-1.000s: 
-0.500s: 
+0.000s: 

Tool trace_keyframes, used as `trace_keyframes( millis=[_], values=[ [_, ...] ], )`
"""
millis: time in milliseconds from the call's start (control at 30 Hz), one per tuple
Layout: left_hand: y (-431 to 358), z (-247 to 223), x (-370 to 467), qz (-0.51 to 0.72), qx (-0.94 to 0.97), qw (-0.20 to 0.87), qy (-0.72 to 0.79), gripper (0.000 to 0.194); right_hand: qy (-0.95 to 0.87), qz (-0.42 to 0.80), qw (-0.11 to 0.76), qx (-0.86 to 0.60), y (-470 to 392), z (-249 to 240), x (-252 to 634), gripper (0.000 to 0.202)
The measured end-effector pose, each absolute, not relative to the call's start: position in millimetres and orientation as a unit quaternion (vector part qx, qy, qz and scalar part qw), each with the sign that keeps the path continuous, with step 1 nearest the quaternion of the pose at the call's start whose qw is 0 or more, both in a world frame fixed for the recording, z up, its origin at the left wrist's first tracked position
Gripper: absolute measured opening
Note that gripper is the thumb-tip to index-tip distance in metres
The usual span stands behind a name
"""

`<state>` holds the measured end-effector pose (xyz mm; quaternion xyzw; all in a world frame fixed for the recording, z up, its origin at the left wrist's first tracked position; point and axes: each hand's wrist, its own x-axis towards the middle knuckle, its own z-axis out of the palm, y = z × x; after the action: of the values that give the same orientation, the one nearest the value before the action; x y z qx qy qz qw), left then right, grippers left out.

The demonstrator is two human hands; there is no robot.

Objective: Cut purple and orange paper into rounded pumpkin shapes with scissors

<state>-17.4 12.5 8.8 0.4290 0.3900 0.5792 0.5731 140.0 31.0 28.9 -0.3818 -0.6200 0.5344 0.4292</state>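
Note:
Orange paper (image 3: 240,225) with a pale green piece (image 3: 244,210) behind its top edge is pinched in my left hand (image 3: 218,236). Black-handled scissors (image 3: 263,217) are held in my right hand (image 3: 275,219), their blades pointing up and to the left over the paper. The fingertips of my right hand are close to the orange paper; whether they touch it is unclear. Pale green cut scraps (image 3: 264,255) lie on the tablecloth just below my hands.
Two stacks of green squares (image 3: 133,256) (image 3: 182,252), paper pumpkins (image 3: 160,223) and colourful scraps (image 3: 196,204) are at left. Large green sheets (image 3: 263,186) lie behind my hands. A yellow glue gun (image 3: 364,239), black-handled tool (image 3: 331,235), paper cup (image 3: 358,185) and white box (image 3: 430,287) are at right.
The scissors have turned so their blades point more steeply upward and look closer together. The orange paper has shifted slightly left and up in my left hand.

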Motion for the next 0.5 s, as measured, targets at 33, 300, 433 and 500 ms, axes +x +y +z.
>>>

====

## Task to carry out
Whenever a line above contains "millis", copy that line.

## Completed task
Tool trace_keyframes, used as `trace_keyframes( millis=[_], values=[ [_, ...] ], )`
millis: time in milliseconds from the call's start (control at 30 Hz), one per tuple

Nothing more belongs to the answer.